## Try it
Collect all lines containing the word "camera" from the data.

## Given data
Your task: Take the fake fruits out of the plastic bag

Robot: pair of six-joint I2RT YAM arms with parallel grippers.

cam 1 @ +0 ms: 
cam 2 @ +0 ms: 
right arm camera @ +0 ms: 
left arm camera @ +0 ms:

## Result
right arm camera @ +0 ms: 
left arm camera @ +0 ms:

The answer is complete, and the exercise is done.